# Problem
Your answer should hold only the line containing "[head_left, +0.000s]" and each line that follows it in the listing, copied exactly.

# Information supplied
------------------------------------

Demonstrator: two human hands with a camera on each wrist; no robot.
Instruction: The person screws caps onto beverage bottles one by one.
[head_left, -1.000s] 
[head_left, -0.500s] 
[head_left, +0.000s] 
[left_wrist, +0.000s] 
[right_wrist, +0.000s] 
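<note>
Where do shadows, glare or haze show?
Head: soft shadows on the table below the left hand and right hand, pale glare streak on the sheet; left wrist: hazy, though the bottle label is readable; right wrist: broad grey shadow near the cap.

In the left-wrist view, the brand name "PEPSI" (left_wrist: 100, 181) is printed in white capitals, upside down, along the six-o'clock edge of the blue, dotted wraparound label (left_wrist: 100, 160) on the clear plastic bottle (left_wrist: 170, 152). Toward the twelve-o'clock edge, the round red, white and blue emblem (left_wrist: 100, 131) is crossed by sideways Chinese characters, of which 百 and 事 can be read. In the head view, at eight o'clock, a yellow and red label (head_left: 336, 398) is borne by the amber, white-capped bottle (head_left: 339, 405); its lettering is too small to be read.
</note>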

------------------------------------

# Answer area
[head_left, +0.000s] 
[left_wrist, +0.000s] 
[right_wrist, +0.000s] 
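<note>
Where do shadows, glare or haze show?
Head: soft shadows on the table below the left hand and right hand, pale glare streak on the sheet; left wrist: hazy, though the bottle label is readable; right wrist: broad grey shadow near the cap.

In the left-wrist view, the brand name "PEPSI" (left_wrist: 100, 181) is printed in white capitals, upside down, along the six-o'clock edge of the blue, dotted wraparound label (left_wrist: 100, 160) on the clear plastic bottle (left_wrist: 170, 152). Toward the twelve-o'clock edge, the round red, white and blue emblem (left_wrist: 100, 131) is crossed by sideways Chinese characters, of which 百 and 事 can be read. In the head view, at eight o'clock, a yellow and red label (head_left: 336, 398) is borne by the amber, white-capped bottle (head_left: 339, 405); its lettering is too small to be read.
</note>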

No additional output is expected for this exercise.